Norbert saß hinter seinem Schreibtisch und runzelte leicht die Stirn. "Mutter, ich weiß, dass dir Elena am Herzen liegt. Aber man kann Gefühle nicht erzwingen. Zwischen uns ist keine Liebe mehr."

Als sie das hörte, wurde ihre Stimme scharf. "Keine Liebe? Als du nichts hattest, warum hast du nicht gesagt, dass es keine Liebe gibt? Damals bist du vor mir auf die Knie gefallen und hast geschworen, für immer gut zu Elena zu sein! Und jetzt, wo du Erfolg hast, ist plötzlich keine Liebe mehr da?"

Schuldgefühle spiegelten sich in Norberts Augen. Er seufzte und senkte den Ton. "Mutter, ich habe Elena Unrecht getan, und ich habe dir Unrecht getan. Aber ich verspreche dir, ich werde es ihr wiedergutmachen."

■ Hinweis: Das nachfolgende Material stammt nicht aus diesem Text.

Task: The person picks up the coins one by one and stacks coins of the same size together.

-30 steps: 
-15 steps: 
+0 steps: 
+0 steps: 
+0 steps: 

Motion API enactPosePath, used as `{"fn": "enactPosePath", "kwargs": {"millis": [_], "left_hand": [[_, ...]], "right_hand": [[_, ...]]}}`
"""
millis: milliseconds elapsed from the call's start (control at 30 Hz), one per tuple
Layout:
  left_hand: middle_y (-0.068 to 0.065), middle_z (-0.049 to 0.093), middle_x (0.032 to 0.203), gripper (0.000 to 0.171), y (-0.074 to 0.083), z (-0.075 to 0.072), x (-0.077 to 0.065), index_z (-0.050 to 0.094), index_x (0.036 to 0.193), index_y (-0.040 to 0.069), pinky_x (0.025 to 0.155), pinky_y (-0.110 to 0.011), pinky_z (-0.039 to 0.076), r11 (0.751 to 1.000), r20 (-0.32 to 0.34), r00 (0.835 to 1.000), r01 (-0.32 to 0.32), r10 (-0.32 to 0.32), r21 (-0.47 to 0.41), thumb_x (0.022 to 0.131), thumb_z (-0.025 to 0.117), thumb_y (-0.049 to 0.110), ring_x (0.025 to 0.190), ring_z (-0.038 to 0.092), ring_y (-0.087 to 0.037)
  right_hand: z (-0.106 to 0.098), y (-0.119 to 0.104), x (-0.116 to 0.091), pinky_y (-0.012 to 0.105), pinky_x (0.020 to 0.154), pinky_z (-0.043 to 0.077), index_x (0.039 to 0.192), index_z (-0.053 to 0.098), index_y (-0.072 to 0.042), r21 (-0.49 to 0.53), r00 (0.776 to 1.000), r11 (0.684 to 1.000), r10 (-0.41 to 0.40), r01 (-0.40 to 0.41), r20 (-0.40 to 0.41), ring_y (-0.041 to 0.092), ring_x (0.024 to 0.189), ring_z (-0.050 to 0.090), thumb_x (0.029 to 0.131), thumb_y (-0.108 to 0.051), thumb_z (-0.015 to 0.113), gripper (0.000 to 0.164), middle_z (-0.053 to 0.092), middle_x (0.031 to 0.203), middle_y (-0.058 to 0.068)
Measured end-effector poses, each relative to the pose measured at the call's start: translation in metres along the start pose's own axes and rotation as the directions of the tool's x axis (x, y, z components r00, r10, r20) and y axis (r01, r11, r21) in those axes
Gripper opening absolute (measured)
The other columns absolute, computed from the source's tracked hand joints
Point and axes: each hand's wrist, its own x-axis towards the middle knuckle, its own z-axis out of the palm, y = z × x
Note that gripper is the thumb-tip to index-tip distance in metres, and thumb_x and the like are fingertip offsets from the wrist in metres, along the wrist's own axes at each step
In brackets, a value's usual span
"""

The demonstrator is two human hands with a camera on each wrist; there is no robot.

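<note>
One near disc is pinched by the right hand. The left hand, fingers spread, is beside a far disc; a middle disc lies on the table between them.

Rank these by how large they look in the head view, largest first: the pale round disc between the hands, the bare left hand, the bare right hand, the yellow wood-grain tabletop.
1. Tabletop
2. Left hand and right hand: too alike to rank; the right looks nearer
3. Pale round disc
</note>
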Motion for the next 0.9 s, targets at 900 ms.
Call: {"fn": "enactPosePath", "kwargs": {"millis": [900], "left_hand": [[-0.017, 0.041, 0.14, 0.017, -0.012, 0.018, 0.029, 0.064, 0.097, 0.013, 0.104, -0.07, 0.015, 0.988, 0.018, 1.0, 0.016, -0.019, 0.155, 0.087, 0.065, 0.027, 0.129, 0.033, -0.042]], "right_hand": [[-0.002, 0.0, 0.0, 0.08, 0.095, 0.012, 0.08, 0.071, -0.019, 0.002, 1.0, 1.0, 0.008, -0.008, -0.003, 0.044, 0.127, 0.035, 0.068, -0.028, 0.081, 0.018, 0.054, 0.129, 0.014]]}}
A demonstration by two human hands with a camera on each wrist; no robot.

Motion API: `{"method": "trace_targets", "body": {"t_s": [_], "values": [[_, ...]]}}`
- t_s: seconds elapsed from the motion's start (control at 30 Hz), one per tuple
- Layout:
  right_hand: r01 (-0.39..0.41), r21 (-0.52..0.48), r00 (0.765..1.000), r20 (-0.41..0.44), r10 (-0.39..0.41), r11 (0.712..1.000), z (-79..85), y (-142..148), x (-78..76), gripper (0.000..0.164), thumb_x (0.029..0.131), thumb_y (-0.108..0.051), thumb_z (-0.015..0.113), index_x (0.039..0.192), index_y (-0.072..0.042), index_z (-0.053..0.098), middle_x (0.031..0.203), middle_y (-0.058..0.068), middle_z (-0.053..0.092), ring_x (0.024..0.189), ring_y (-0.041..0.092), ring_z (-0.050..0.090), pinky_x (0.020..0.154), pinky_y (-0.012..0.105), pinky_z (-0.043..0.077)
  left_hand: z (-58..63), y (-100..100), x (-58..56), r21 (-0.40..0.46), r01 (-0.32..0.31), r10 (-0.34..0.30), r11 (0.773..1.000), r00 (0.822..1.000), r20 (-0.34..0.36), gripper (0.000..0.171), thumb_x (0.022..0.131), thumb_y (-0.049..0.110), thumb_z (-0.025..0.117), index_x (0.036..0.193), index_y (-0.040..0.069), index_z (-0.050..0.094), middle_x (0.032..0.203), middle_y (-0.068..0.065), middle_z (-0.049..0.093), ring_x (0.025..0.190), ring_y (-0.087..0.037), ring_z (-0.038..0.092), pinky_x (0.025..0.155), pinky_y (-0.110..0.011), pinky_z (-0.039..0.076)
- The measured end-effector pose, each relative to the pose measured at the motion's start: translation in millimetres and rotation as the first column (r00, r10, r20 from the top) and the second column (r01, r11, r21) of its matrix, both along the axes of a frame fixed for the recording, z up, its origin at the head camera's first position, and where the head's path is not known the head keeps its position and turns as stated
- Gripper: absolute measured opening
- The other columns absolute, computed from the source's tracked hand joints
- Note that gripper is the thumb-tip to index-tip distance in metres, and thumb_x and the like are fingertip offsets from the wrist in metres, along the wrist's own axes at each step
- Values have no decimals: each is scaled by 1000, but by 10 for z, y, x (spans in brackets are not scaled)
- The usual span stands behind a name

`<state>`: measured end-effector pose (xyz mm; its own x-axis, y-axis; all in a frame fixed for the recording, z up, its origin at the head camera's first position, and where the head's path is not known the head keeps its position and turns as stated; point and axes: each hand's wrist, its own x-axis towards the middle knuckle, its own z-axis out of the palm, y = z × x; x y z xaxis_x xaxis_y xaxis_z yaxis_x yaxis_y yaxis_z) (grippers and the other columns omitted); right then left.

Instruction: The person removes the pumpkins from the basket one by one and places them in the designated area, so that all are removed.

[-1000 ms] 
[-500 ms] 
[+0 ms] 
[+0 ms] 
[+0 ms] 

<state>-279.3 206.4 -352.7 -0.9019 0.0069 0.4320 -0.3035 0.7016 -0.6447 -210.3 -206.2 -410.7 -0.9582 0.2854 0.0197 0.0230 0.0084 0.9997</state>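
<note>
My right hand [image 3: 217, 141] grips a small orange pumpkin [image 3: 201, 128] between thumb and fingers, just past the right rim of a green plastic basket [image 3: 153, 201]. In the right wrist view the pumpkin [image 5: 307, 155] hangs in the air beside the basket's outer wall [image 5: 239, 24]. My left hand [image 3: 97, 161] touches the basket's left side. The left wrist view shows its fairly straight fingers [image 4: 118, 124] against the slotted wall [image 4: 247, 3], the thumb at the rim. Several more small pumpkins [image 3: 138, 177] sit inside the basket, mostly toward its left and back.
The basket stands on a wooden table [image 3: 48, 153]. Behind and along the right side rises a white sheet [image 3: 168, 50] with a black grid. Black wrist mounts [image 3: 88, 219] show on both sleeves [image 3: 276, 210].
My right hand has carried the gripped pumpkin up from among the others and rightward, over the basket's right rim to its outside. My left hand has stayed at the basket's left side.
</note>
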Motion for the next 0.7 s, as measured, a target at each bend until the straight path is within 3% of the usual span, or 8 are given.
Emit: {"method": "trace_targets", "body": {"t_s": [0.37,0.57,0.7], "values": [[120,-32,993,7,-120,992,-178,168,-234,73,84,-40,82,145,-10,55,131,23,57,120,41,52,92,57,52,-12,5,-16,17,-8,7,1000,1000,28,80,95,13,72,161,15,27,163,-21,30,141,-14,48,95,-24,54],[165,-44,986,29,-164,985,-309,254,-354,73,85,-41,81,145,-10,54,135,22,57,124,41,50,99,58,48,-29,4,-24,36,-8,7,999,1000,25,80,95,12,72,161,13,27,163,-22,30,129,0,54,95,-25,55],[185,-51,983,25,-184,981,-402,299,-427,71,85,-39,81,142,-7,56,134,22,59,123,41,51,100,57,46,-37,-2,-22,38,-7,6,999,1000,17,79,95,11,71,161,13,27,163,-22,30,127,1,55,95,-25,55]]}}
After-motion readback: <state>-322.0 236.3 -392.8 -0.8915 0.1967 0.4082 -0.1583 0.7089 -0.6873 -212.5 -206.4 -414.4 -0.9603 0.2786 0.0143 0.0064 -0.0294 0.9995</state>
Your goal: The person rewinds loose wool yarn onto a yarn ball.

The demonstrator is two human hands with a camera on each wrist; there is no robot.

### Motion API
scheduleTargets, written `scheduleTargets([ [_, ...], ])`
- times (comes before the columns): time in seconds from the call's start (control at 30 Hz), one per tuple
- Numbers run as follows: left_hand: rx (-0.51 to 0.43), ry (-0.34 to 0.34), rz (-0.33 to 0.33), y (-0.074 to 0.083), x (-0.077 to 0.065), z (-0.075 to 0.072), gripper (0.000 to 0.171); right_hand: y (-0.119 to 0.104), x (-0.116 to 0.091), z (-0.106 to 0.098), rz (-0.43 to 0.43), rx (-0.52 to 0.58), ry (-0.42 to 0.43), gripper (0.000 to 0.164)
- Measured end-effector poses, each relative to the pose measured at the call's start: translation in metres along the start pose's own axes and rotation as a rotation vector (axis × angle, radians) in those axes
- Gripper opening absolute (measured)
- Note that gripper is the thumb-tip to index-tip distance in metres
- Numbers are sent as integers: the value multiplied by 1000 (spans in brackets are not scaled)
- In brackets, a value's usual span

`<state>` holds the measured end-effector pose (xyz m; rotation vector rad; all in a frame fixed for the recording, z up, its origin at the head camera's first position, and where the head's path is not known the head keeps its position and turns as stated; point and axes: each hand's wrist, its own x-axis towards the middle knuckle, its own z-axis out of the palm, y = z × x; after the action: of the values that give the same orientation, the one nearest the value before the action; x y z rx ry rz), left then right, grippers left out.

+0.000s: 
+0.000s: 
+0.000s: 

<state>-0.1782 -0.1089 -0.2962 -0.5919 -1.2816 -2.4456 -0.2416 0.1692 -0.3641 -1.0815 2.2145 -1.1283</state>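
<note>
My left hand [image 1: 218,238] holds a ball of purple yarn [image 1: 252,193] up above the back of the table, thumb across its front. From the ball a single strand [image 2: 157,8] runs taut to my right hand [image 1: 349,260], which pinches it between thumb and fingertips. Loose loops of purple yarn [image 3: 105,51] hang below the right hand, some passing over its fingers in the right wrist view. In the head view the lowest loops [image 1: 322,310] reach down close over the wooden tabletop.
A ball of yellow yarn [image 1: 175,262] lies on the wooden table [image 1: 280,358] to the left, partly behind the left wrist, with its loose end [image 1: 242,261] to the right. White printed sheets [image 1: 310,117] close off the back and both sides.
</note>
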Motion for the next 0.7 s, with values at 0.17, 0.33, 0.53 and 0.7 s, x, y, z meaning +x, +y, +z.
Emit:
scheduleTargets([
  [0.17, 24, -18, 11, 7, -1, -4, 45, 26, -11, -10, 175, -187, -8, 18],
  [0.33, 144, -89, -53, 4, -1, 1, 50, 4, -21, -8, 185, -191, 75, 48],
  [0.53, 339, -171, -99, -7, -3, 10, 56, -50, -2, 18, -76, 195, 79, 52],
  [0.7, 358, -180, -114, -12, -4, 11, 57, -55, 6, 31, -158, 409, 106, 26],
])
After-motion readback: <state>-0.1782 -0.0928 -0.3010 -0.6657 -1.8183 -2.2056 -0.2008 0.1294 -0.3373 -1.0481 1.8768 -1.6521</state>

"Entschädigung?", spottete meine Mutter, Tränen rannen ihr über die Wangen. "Will Elena etwa dein Geld? Weißt du überhaupt, was sie alles für dich geopfert hat? Als du dein Unternehmen gegründet hast, hat sie jede Nacht deine Unterlagen sortiert, ist zu deinen Meetings gegangen, hat getrunken, bis ihr der Magen blutete, und sich nie beschwert! Und jetzt, wo du es geschafft hast, willst du sie einfach fallen lassen? Norbert, bist du überhaupt ein Mensch?"

Norbert ballte die Fäuste, seine Stimme war heiser. "Mutter, ich weiß, Elena hat viel für mich gegeben. Ich bin dankbar. Aber zwischen uns … ist es vorbei."

Plötzlich sank meine Mutter mit einem dumpfen Schlag au f die Knie. Norbert eilte herbei, um sie hochzuziehen, seine Stimme klang panisch. "Mama, tu das nicht! Steh auf!"